Dopo la splendida coreografia in occasione di Monza-Inter, con l'inciso “Perenne Modoetiae Decus" a rievocare l'onore e l'antico nome della città di Monza (Modo-Etia), nella sfida contro il Milan è apparso uno striscione che cita i versi di “I trentacinque anni” del poeta Giuseppe Giusti:
E buon per me, se la mia vita intera
Mi frutterà di meritare un sasso
Che porti scritto: «non mutò bandiera.»
Il calcio non è solo uno sport, ma è “molto di più”, proprio come sottolineava Bill Shankly. È un fenomeno culturale che genera cultura dall'interno e la espone all'esterno, dal campo agli spalti, intercettando quel concetto di “eredità nobile” tra il pallone e la poesia evidenziato da Adriano Sofri. Cultura che, nell'era digitale, sta diventando controcultura analogica, dove la materialità del gesto vale più di mille cartelle virtuali. Dunque, un plauso alla Curva per manifestare con libertà, sempre e comunque, il proprio credo e dar voce al proprio cuore.
Esattamente come Alessandro Nesta, che ha tenuto saldo il proprio orgoglio sottolineando con esemplare efficacia l'involuzione di un sistema che, anziché mutare in positivo con il Var, sta sconfinando nella regressione antidarwinista, con la tecnologia a togliere sempre più peso al fattore umano amplificandone a dismisura le debolezze.
“Stiamo rovinando il calcio, è il regolamento che si deve adattare al calcio non il contrario. Abbiamo un regolamento folle, la gente si vuole divertire e il calcio sta diventando troppo complesso. Adesso basta”.

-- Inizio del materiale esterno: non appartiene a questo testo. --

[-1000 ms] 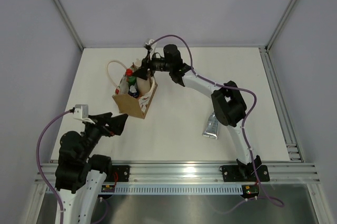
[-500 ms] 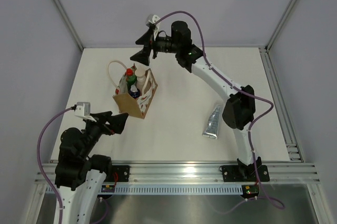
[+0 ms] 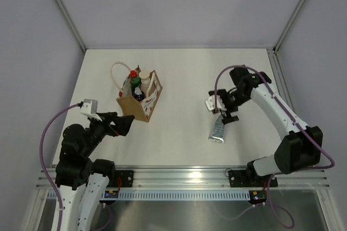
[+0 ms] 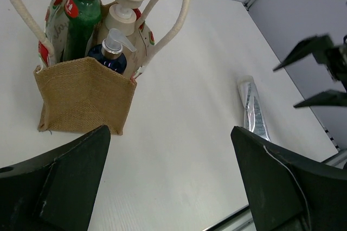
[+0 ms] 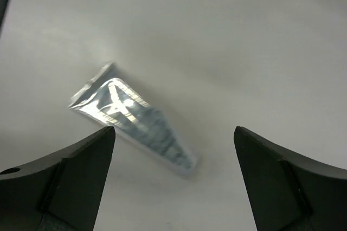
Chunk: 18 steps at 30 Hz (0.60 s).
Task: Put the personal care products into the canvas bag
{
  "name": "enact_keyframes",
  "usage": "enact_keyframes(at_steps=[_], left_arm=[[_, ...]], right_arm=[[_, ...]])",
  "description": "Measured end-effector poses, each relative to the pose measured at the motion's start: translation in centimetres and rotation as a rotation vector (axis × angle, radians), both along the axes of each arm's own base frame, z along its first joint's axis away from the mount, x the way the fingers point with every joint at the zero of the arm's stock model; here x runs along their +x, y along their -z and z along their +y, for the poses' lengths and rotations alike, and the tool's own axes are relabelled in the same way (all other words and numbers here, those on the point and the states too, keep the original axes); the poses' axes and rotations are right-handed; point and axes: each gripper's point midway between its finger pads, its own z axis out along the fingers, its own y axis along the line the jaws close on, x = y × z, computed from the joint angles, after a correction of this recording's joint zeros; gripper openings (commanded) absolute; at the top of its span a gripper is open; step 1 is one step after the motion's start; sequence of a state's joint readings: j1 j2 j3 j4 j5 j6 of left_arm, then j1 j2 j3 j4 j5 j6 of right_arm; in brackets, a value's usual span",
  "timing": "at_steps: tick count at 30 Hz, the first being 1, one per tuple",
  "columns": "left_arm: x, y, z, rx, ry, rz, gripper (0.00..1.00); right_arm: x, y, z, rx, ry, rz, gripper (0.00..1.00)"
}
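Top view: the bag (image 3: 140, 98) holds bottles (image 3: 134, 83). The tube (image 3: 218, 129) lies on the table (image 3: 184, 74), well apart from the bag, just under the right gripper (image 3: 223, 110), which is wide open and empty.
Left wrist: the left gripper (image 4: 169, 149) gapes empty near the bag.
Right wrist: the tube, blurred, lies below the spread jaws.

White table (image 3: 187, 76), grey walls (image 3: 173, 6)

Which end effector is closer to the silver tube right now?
Right. The right end effector hangs open over the tube, at its far end; the left end effector sits far off, near the bag.
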<state>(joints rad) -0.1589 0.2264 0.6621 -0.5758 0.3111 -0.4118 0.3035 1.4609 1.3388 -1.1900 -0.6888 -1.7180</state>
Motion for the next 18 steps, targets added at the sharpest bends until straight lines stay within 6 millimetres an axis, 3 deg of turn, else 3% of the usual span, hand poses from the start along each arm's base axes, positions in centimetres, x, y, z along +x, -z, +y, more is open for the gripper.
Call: enact_keyframes(at_steps=[1,4,8,14,18], left_arm=[[0.1,0.0,-0.1,0.002,0.004,0.002,0.99],[0.3,-0.1,-0.3,0.002,0.020,0.000,0.99],[0.4,-0.7,-0.6,-0.004,0.033,-0.024,0.99],[0.4,-0.6,-0.7,-0.015,0.037,-0.033,0.99],[0.4,-0.1,-0.7,-0.026,0.035,-0.028,0.99]], right_arm=[[-2.1,2.2,-2.0,-0.081,-0.015,0.043,0.99],[-5.7,6.5,-6.5,-0.240,-0.035,0.107,0.99],[-7.1,9.9,-8.7,-0.337,-0.074,0.100,0.99],[-3.6,13.0,-8.7,-0.378,-0.093,0.037,0.99],[-1.1,13.1,-8.0,-0.360,-0.087,-0.057,1.00]])
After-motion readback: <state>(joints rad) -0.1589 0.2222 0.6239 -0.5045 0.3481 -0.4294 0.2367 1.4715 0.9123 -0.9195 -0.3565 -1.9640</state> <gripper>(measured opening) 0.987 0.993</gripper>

Una levata di scudi doverosa da parte del tecnico biancorosso, a cui fanno seguito le dichiarazioni di Galliani, con la speranza che la musica possa cambiare. Senza compensazioni di sorta, ma con equità di giudizio e rispetto a prescindere dallo status dei club (qui l'editoriale Paolo Corbetta).
L'obiettivo è voltare pagina, smaltendo le scorie negative per produrre energie utili da riversare in campo nelle prossime gare, a partire dalla sfida di domenica 10 novembre alle 18 contro la Lazio di Baroni.
Senza dimenticare che, come suggeriva Sallustio in tempi antichi, “la fortuna aiuta gli audaci”.
E con audacia il Monza deve costruire il suo percorso.